Sean’s hand-to-hand combat is a let down however; like many things within the game, it feels sluggish and weak. But, if you master the art of disguise, this becomes less of a problem. Disguises are another of the game’s positives. With the ability to take the apparel from any downed Nazi, whether it be a standard soldier or a general, Sean can go about his mission in different ways. The stealth aspect of the game is well executed for the most part and it not only makes life easier and conserves ammo, it also adds another dimension to the game play. It helps in creating a few tense moments, too. With so many missions and free-play events to take on, you won’t be short of opportunities to break a Nazi’s neck whilst stood in front of him in plain site.
The missions, normally a third person sandbox game’s saving grace, aren’t very inspiring. The danger of this particular genre is that games, regardless of setting, will always get compared to Grand Theft Auto – the true innovator of the genre. Whilst I really don’t want to do this, it’s unavoidable: the generic format of ‘drive here’, ‘collect this’, ‘follow him’, ‘steal this’ and ‘escape alert level’ has been done so many times before and, in most cases, a lot better. There is no real originality in The Saboteur when it comes to mission types, it’s just that things are branded with a Swastika this time around. That’s not to say that some of them aren’t fun as that would be unfair – there are several missions that raise a smile and challenge you.
Something else that will get you smiling will be Sean’s responses in conversations. His dry humour and witty one-liners will be re-used by many, without a doubt. I think everyone will agree that “Grinning like a cat with a cream-flavoured arsehole” will remain in your head for a long time to come. But Sean himself suffers from a transatlantic accent and poor acting. He starts off Irish, then appears Cockney and then becomes American before returning to his Emerald Isle roots to finish the sentence. His German and British friends and foes suffer from heavy stereotyping and it just distracts you from some of the conversations and plot twists. This is in turn leads to you struggling to care for the characters on occasion, which is a shame because they had the potential to be quite interesting.

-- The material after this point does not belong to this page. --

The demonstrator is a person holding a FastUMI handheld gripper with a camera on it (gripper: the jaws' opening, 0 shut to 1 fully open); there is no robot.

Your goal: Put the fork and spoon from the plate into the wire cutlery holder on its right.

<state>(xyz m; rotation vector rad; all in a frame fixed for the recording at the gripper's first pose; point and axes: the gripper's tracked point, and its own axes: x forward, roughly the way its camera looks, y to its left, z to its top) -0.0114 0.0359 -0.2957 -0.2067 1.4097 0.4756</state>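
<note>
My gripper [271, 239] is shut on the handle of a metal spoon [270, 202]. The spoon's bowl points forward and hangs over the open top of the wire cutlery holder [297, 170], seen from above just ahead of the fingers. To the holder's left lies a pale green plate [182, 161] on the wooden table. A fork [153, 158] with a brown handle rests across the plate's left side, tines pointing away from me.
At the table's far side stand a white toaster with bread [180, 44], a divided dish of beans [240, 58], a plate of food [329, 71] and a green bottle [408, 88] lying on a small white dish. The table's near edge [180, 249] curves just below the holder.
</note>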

So, finally, the story. Wartime events and the Nazi organisation should provide for some dramatic and compelling moments as most sane people have a heartfelt hatred for everything they stood for and carried out. But with that said the game never really seems to draw you in and you won’t find yourself thinking “I must continue playing” much with The Saboteur. It’s the age-old standard videogame plot of revenge and uprising, not necessarily a bad thing but Pandemic’s parting shot should have been given it a little more respect and thought.

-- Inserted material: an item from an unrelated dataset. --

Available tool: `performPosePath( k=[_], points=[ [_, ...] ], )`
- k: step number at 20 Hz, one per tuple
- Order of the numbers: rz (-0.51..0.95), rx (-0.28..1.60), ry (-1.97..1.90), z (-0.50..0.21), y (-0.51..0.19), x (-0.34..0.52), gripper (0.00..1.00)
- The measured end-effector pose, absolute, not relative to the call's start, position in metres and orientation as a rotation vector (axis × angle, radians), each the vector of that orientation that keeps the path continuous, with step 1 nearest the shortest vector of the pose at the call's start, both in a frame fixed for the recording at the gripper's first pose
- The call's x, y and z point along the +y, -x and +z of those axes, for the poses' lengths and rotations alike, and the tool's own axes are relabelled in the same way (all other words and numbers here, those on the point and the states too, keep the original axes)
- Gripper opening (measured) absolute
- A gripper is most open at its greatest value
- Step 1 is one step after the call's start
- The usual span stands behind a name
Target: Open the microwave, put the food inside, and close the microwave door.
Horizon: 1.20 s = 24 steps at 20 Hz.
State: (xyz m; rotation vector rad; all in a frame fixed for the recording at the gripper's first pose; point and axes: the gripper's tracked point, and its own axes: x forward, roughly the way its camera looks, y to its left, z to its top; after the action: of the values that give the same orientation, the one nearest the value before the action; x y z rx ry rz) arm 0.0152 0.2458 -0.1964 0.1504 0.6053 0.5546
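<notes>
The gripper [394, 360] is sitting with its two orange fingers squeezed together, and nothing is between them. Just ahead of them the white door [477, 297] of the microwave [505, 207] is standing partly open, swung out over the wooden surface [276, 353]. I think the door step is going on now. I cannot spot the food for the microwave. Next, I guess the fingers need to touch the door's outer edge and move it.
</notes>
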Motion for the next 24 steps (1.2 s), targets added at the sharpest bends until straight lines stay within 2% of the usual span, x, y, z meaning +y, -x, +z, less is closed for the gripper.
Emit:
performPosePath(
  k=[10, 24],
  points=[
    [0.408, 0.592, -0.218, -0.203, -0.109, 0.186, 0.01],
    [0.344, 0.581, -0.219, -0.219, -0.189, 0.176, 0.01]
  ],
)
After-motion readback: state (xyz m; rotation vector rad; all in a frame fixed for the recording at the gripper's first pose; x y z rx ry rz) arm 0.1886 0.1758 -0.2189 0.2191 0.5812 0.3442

- Lengthy campaign with lots of side missions
- Solid, enjoyable gun elements
- Superb art style and atmosphere
- A rough around the edges unfinished feel
- Clumsy controls
- Lack of originality in missions
Verdict: The Saboteur feels a little rushed and incomplete but has an unexplainably fun side to it. Frustrating and boring at times, it does give way to some great moments and conversation pieces. It’s hard to know whether Pandemic’s unfortunate closure became The Saboteur’s downfall as I can’t help but think that with a few more months of tidying up could have made this game a must-have. As it stands, it’s a nice diversion but a sadly one dimensional one.